Le problème des prestations complémentaires surgit à chaque interface entre les différentes assurances sociales.
Schuhmacher: Juste – et c’est bien la raison pour laquelle on doit toujours garder à l’œil l’impact de chaque proposition sur l’ensemble des assurances sociales. Pourquoi est-ce que les citoyens consentiraient à une détérioration de leur prévoyance vieillesse ? Le problème de la réforme réside sans doute dans le fait qu’elle n’a pas été élaborée dans l’optique des assurés, mais dans celle des représentants d’associations.
Y compris les représentants des salariés ?
Schuhmacher: Oui, mais à mon avis, une réforme devrait enfin permettre de corriger un défaut de naissance de la LPP. Au sein du conseil de fondation d’une caisse de pensions ne devraient pas siéger les représentants de l’employeur et des salariés, mais des salariés et des bénéficiaires de rente. Dans aucune assurance sociale vous ne trouverez des employeurs qui décident de la forme que prendront les prestations. Les bénéficiaires de rentes sont désavantagés dans ce système.
Konrad: Vous dites que vous exprimez votre avis personnel. Mais ce que vous dites pourrait avoir été écrit dans un éditorial de «KTipp». La gestion paritaire par l’employeur et les salariés fait ses preuves depuis des décennies. Les caisses de pensions servent leurs prestations et elles ont tenu bon même face aux turbulences des années récentes. Par ailleurs, il ne faut pas oublier que nous parlons du minimum LPP.
Bon nombre d’organes dirigeants paritaires ont de toute façon déjà décidé depuis longtemps ce que la réforme propose maintenant?
Konrad: Dans les médias, on peut lire régulièrement que « les CP baissent les rentes ». Mais en réalisé, ces décisions sont prises par les représentants de l’employeur et des salariés, et de plus en plus souvent aussi les représentants des bénéficiaires de rentes. Je suis tout à fait d’accord que les bénéficiaires de rentes doivent aussi avoir droit à la parole et les institutions de prévoyance qui le leur accordent sont de plus en plus nombreuses.

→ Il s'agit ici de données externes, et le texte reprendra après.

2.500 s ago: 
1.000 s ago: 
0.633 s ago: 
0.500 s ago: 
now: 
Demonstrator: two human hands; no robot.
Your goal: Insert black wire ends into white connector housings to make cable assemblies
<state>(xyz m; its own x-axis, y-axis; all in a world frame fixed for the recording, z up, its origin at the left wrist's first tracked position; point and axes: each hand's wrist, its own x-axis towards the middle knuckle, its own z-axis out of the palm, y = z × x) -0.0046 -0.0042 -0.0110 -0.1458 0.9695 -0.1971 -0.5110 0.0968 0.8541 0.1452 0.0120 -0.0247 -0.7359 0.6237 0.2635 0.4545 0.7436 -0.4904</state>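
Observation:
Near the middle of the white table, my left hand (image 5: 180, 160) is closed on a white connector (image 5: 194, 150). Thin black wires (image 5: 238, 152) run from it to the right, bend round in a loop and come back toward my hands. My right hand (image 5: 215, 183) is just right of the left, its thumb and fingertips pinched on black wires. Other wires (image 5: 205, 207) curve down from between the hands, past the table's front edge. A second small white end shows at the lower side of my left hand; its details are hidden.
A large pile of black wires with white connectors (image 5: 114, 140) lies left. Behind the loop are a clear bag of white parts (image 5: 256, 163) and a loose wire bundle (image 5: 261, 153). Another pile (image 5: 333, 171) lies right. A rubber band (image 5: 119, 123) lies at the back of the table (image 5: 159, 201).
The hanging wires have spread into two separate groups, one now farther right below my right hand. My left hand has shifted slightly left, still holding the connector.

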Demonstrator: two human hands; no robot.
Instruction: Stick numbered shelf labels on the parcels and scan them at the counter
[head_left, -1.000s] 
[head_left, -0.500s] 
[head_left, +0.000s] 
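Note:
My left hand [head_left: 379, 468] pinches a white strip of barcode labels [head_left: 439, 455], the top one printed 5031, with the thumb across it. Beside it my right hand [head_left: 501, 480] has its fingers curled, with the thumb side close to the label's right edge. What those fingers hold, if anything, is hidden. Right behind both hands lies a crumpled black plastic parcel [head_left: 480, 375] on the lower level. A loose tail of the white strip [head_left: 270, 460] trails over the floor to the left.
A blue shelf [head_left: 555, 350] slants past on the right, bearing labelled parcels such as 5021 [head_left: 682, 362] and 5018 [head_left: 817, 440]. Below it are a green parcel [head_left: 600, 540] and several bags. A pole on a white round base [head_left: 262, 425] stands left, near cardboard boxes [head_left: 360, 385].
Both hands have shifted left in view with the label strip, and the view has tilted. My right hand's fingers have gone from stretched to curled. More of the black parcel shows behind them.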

Schuhmacher: Mais les rentiers ne peuvent pas revendiquer le droit de siéger au conseil de fondation.
Sous prétexte que leurs rentes sont de toute façon garanties?
Konrad: Aussitôt que cette garantie tombera, cette question se posera sous un nouvel angle.
Au début de notre entretien, Monsieur Schuhmacher a déclaré que la baisse des rentes était le problème majeur de cette proposition de réforme. Qu’en pensez-vous?
Konrad: C’est faux. La baisse du taux de conversion minimal sera compensée par toutes sortes de mesures, les rentes LPP ne vont donc pas diminuer. La compensation aura évidemment son prix. Mais en augmentant les bonifications d’épargne, on fait aussi croître l’avoir de vieillesse, ce qui va influencer favorablement le montant de la future rente. De ce point de vue-là, il n’y aura pas de réduction.
On vous sent moins sceptique que vous ne le paraissiez au début de notre conversation?
Konrad: C’est le supplément de rente proposé qui engendrera le plus de discussions. Faut-il autant ? Et pour une durée de 15 ans ? Que va-t-il se passer ensuite? Autant de questions que l’ASIP va éclairer sous un angle très critique.
Le principe de l’arrosoir a déjà été évoqué?
Konrad: C’est normal. On présente une nouvelle ardoise aux employeurs et aux salariés des caisses enveloppantes qui avaient déjà épongé celle de la baisse du taux de conversion dans les caisses.
Schuhmacher: Les syndicats ont aussi des caisses de pensions à gérer. Ils ne sont pas neutres sur cette question et pensent sans doute aussi au bien-être de leur fondation – pas seulement aux assurés.
Konrad: C’est à espérer et d’ailleurs parfaitement louable. Qu’on le veuille ou non, il faut des réformes.